[Pw_forum] [Fwd: diagonalization failure (david, cg) for large numbers of bands]
Stefano de Gironcoli
degironc at sissa.it
Tue Dec 1 22:42:40 CET 2009
Dear Vivek Ranjan... (or Joseph Turnbull ?),
I do not know if this comment is relevant... I never tried to
compute so large a fraction of the band structure.

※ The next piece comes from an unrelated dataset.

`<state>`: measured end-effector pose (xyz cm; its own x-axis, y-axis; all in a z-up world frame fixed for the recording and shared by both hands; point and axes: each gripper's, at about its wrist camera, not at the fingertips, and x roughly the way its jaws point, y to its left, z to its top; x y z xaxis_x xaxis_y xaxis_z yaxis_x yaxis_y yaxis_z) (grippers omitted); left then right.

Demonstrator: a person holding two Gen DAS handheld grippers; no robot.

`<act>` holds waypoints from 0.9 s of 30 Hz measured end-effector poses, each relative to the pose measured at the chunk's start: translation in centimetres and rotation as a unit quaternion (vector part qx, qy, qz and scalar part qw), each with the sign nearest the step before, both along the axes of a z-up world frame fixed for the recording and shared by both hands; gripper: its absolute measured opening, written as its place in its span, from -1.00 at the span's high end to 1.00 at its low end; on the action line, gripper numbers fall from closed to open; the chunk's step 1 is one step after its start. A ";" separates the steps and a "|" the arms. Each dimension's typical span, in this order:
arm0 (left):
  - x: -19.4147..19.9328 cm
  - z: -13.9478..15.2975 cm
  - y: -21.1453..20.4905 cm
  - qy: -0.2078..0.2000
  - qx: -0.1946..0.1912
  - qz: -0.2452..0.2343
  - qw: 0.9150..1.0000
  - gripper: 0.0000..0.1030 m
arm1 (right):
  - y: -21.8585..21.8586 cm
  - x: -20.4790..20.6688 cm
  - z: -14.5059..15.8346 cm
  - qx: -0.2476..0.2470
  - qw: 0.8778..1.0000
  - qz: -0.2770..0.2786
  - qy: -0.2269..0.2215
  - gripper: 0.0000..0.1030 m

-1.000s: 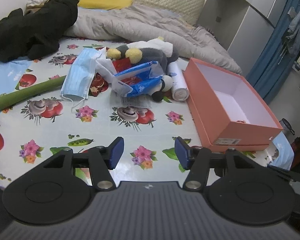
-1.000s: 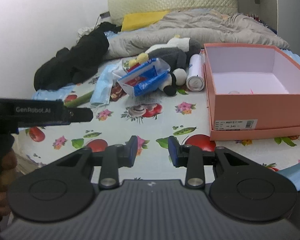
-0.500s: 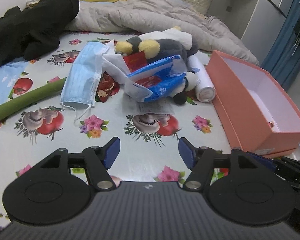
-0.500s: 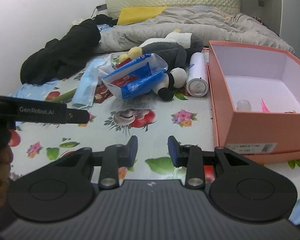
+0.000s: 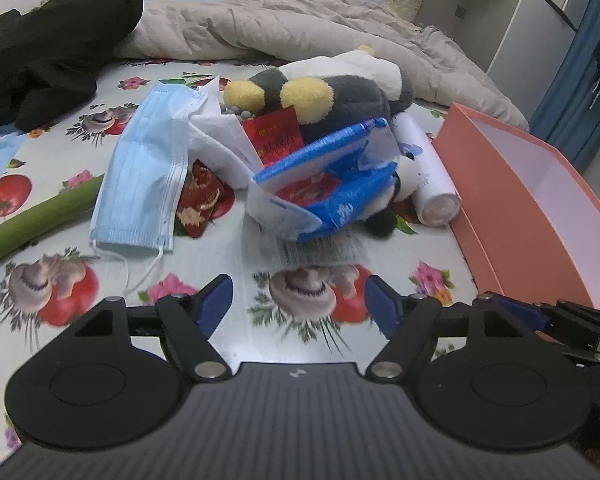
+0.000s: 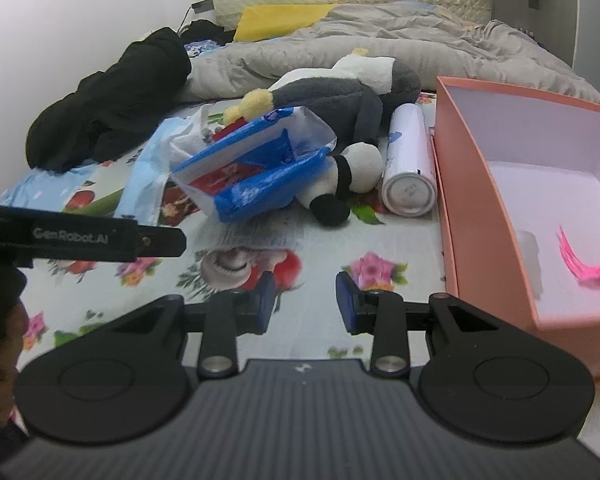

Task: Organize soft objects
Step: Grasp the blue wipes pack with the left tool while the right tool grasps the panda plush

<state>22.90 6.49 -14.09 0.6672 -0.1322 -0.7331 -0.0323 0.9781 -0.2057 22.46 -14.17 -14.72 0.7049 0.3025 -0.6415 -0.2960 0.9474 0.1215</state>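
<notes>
Left gripper (image 5: 298, 300) hangs over the flowered sheet (image 5: 220, 256) with its jaws opening and nothing between them. Right gripper (image 6: 306, 298) hovers over the same sheet, its jaws parted more narrowly and likewise empty.

Straight ahead of the left gripper, just past its fingertips, lies a blue-and-white packet (image 5: 324, 188) with a clear printed flap spread on the sheet toward the gripper. Behind and touching the packet is a grey, white and yellow plush toy (image 5: 340, 92), with a red envelope (image 5: 278, 136) wedged between them. Ahead and to the left lies a blue face mask (image 5: 148, 176), with white tissue (image 5: 216, 140) beside it and a green tube (image 5: 32, 228) farther left. Ahead and to the right a white bottle (image 5: 428, 172) lies on its side, between the plush toy and an open orange box (image 5: 512, 200). Beyond them all are a grey duvet (image 5: 300, 28) and a black garment (image 5: 52, 40).

From the right gripper the packet sits ahead and left, the plush toy dead ahead, the box close on the right with a pink scrap (image 6: 580, 268) inside. The left gripper's body, at that view's left edge, reads "GenRobot.AI" (image 6: 72, 236). Print on the packet and envelope is too blurred to read.
</notes>
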 end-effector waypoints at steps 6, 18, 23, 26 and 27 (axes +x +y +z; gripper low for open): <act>3.2 -0.7 0.8 -0.022 -0.017 -0.001 1.000 -0.52 | 0.3 4.4 -1.1 -0.009 1.000 -0.001 -0.003 0.08; 8.6 -2.5 3.3 -0.055 -0.067 -0.010 0.996 -0.52 | 1.8 10.5 -3.9 -0.036 0.999 0.000 -0.012 -0.14; 9.5 -3.8 3.9 -0.052 -0.083 -0.011 0.995 -0.48 | 2.3 12.2 -5.0 -0.035 0.999 0.001 -0.008 -0.14; 9.7 -4.4 4.2 -0.048 -0.092 -0.014 0.994 -0.19 | 2.7 12.6 -5.5 -0.023 1.000 0.020 0.001 -0.13; 9.7 -4.6 4.3 -0.050 -0.093 -0.013 0.994 -0.10 | 2.9 12.6 -5.6 -0.025 0.999 0.025 0.001 -0.13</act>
<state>32.59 10.81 -18.67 0.7308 -0.2769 -0.6239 0.0218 0.9230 -0.3841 35.06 -11.30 -20.28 0.6886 0.3045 -0.6581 -0.3425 0.9365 0.0750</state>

how many plane waves your basis set contains ?
the default operation of davidson diagonalization is that the basis
set is expanded up to diago_david_ndim times (default = 4 times) the
number or required bands (nbnd) ... are you asking more that 1/4 of
the total number of elements in your basis set ?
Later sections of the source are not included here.